PROBLEM DESCRIPTION: In full and without alteration, output each record given here.

****************************************

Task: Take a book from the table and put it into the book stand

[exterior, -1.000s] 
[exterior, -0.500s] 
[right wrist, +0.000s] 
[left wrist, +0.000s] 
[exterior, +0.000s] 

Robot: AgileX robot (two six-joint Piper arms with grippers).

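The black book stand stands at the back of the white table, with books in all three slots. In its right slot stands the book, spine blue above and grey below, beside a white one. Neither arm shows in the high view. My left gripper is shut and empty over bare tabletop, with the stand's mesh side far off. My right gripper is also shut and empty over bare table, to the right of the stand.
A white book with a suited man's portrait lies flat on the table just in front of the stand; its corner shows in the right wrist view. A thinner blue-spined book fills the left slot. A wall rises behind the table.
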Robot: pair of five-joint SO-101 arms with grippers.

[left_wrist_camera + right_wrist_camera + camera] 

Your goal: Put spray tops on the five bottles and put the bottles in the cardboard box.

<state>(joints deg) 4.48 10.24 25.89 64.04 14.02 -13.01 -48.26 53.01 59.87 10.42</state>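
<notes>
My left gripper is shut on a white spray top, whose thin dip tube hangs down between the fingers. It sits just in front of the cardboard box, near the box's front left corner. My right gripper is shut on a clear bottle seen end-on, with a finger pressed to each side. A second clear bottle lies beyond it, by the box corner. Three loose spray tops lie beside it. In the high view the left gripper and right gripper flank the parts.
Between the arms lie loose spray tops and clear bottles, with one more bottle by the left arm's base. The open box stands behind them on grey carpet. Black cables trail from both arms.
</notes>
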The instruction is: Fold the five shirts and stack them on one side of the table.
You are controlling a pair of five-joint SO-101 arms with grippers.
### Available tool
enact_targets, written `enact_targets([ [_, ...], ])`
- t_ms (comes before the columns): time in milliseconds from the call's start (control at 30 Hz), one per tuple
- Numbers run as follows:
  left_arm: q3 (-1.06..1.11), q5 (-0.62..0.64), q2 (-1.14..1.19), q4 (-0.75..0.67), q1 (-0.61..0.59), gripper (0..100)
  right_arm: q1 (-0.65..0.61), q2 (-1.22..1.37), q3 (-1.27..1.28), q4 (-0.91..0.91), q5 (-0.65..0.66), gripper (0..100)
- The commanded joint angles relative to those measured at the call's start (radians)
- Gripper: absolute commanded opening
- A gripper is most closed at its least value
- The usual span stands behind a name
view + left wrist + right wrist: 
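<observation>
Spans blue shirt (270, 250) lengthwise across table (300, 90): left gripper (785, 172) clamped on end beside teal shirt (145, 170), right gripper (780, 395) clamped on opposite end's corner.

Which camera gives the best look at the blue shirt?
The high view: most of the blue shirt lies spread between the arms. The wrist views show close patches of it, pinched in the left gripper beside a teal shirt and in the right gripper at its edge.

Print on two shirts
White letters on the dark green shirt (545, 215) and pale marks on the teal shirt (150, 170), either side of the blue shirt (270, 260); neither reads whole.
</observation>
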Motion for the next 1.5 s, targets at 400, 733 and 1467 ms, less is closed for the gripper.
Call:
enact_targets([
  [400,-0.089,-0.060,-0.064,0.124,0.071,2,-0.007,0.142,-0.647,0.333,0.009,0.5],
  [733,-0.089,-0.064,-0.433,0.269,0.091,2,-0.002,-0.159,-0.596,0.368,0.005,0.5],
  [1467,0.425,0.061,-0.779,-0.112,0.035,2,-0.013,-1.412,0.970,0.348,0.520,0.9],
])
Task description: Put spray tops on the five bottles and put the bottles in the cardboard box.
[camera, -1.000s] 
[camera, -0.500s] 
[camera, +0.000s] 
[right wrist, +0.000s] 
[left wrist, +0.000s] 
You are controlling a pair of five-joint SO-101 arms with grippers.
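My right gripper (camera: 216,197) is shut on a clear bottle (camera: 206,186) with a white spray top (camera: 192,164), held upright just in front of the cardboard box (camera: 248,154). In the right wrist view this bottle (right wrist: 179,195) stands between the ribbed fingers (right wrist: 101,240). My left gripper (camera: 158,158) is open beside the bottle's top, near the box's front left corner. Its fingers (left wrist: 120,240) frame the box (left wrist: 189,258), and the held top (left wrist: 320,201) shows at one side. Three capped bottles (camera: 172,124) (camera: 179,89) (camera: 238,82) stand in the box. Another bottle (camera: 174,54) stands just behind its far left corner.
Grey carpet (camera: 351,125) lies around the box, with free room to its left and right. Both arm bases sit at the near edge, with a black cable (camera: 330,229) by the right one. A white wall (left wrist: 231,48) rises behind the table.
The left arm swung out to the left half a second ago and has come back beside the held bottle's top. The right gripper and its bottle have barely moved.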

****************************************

SOLUTION:
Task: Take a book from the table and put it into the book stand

[exterior, -1.000s] 
[exterior, -0.500s] 
[right wrist, +0.000s] 
[left wrist, +0.000s] 
[exterior, +0.000s] 

Robot: AgileX robot (two six-joint Piper arms with grippers).

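The black book stand stands at the back of the white table, with books in all three slots. In its right slot stands the book, spine blue above and grey below, beside a white one. Neither arm shows in the high view. My left gripper is shut and empty over bare tabletop, with the stand's mesh side far off. My right gripper is also shut and empty over bare table, to the right of the stand.
A white book with a suited man's portrait lies flat on the table just in front of the stand; its corner shows in the right wrist view. A thinner blue-spined book fills the left slot. A wall rises behind the table.
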Robot: pair of five-joint SO-101 arms with grippers.

[left_wrist_camera + right_wrist_camera + camera] 

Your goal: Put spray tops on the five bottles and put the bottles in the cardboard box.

<state>(joints deg) 4.48 10.24 25.89 64.04 14.02 -13.01 -48.26 53.01 59.87 10.42</state>
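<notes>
My left gripper is shut on a white spray top, whose thin dip tube hangs down between the fingers. It sits just in front of the cardboard box, near the box's front left corner. My right gripper is shut on a clear bottle seen end-on, with a finger pressed to each side. A second clear bottle lies beyond it, by the box corner. Three loose spray tops lie beside it. In the high view the left gripper and right gripper flank the parts.
Between the arms lie loose spray tops and clear bottles, with one more bottle by the left arm's base. The open box stands behind them on grey carpet. Black cables trail from both arms.
</notes>
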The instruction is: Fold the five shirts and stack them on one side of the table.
You are controlling a pair of five-joint SO-101 arms with grippers.
### Available tool
enact_targets, written `enact_targets([ [_, ...], ])`
- t_ms (comes before the columns): time in milliseconds from the call's start (control at 30 Hz), one per tuple
- Numbers run as follows:
  left_arm: q3 (-1.06..1.11), q5 (-0.62..0.64), q2 (-1.14..1.19), q4 (-0.75..0.67), q1 (-0.61..0.59), gripper (0..100)
  right_arm: q1 (-0.65..0.61), q2 (-1.22..1.37), q3 (-1.27..1.28), q4 (-0.91..0.91), q5 (-0.65..0.66), gripper (0..100)
- The commanded joint angles relative to those measured at the call's start (radians)
- Gripper: absolute commanded opening
- A gripper is most closed at its least value
- The usual span stands behind a name
view + left wrist + right wrist: 
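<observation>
Spans blue shirt (270, 250) lengthwise across table (300, 90): left gripper (785, 172) clamped on end beside teal shirt (145, 170), right gripper (780, 395) clamped on opposite end's corner.

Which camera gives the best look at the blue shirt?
The high view: most of the blue shirt lies spread between the arms. The wrist views show close patches of it, pinched in the left gripper beside a teal shirt and in the right gripper at its edge.

Print on two shirts
White letters on the dark green shirt (545, 215) and pale marks on the teal shirt (150, 170), either side of the blue shirt (270, 260); neither reads whole.
</observation>
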Motion for the next 1.5 s, targets at 400, 733 and 1467 ms, less is closed for the gripper.
Call:
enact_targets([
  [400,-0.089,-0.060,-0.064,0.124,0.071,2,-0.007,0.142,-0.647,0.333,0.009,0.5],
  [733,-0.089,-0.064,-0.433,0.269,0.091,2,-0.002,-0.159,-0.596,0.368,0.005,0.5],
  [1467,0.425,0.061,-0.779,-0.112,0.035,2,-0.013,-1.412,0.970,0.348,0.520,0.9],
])
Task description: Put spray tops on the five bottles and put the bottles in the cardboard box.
[camera, -1.000s] 
[camera, -0.500s] 
[camera, +0.000s] 
[right wrist, +0.000s] 
[left wrist, +0.000s] 
You are controlling a pair of five-joint SO-101 arms with grippers.
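My right gripper (camera: 216,197) is shut on a clear bottle (camera: 206,186) with a white spray top (camera: 192,164), held upright just in front of the cardboard box (camera: 248,154). In the right wrist view this bottle (right wrist: 179,195) stands between the ribbed fingers (right wrist: 101,240). My left gripper (camera: 158,158) is open beside the bottle's top, near the box's front left corner. Its fingers (left wrist: 120,240) frame the box (left wrist: 189,258), and the held top (left wrist: 320,201) shows at one side. Three capped bottles (camera: 172,124) (camera: 179,89) (camera: 238,82) stand in the box. Another bottle (camera: 174,54) stands just behind its far left corner.
Grey carpet (camera: 351,125) lies around the box, with free room to its left and right. Both arm bases sit at the near edge, with a black cable (camera: 330,229) by the right one. A white wall (left wrist: 231,48) rises behind the table.
The left arm swung out to the left half a second ago and has come back beside the held bottle's top. The right gripper and its bottle have barely moved.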

Nothing more remains in this exercise.